→ **EXERCISE AIM**
Without omitting anything, write out the listing below precisely.

→ **SUPPLIED INFORMATION**
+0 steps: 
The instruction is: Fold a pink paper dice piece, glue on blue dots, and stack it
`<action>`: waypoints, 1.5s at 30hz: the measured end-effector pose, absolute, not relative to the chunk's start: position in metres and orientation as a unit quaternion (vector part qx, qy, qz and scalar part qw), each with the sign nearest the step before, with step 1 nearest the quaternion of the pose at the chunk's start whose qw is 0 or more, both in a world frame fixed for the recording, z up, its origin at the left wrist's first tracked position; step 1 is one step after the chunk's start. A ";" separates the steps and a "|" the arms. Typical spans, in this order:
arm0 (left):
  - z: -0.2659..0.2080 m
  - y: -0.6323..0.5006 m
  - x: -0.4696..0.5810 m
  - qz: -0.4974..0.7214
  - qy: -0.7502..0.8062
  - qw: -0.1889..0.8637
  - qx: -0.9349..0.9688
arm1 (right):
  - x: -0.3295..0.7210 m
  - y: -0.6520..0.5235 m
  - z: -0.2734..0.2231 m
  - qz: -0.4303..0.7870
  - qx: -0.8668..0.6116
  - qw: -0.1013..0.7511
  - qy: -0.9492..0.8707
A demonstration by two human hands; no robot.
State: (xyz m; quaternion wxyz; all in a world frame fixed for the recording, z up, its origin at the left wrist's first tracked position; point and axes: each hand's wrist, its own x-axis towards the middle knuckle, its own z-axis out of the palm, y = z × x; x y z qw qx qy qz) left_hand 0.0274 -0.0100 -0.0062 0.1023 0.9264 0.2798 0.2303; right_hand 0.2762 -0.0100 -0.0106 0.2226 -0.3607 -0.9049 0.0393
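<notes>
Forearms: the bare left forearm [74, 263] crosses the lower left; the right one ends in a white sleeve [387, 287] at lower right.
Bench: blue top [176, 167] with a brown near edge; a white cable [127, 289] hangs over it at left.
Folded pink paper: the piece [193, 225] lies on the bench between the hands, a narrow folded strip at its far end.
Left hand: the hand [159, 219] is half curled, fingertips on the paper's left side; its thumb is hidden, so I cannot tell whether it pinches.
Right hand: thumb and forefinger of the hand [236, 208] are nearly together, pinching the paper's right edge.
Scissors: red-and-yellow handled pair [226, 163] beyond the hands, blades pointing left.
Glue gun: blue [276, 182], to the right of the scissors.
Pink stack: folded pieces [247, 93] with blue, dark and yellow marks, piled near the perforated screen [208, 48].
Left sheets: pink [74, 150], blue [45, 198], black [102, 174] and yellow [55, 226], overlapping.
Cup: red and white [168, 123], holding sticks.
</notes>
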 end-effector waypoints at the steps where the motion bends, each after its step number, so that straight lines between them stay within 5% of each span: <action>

→ **EXERCISE SOLUTION**
+0 steps: 
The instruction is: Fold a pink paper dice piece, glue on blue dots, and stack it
`<action>`: waypoints, 1.5s at 30hz: the measured end-effector pose, absolute, not relative to the chunk's start: position in metres and orientation as a unit quaternion (vector part qx, qy, qz and scalar part qw), each with the sign nearest the step before, with step 1 nearest the quaternion of the pose at the chunk's start whose qw is 0 or more, both in a world frame fixed for the recording, z up, its origin at the left wrist's first tracked position; step 1 is one step after the chunk's start. A ";" separates the steps and a "|" the arms. Typical spans, in this order:
arm0 (left):
  - z: -0.2659..0.2080 m
  - y: -0.6323..0.5006 m
  - x: -0.4696..0.5810 m
  - qz: -0.4974..0.7214
  - qy: -0.7502..0.8062
  - qw: -0.1889..0.8637
  - qx: -0.9349..0.9688
arm1 (right):
  - x: -0.3295..0.7210 m
  - y: -0.6520..0.5235 m
  - z: -0.2734..0.2231 m
  - qz: -0.4303..0.7870
  - qx: -0.8668..0.6116
  - qw: -0.1013..0.7511
  - qy: -0.9492..0.8707
A demonstration by two human hands; no robot.
State: (xyz m; quaternion wxyz; all in a world frame fixed for the recording, z up, its origin at the left wrist's first tracked position; point and axes: each hand's wrist, its own x-axis towards the middle knuckle, its own z-axis out of the palm, y = z × x; x y z qw qx qy qz) left_hand 0.0274 -0.0100 -0.0062 0.1023 0.9264 0.2798 0.2303; right_hand 0.2762 -0.0100 -0.0106 0.2226 -0.3607 -0.9049 0.0393
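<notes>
Forearms: the bare left forearm [74, 263] crosses the lower left; the right one ends in a white sleeve [387, 287] at lower right.
Bench: blue top [176, 167] with a brown near edge; a white cable [127, 289] hangs over it at left.
Folded pink paper: the piece [193, 225] lies on the bench between the hands, a narrow folded strip at its far end.
Left hand: the hand [159, 219] is half curled, fingertips on the paper's left side; its thumb is hidden, so I cannot tell whether it pinches.
Right hand: thumb and forefinger of the hand [236, 208] are nearly together, pinching the paper's right edge.
Scissors: red-and-yellow handled pair [226, 163] beyond the hands, blades pointing left.
Glue gun: blue [276, 182], to the right of the scissors.
Pink stack: folded pieces [247, 93] with blue, dark and yellow marks, piled near the perforated screen [208, 48].
Left sheets: pink [74, 150], blue [45, 198], black [102, 174] and yellow [55, 226], overlapping.
Cup: red and white [168, 123], holding sticks.
</notes>
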 end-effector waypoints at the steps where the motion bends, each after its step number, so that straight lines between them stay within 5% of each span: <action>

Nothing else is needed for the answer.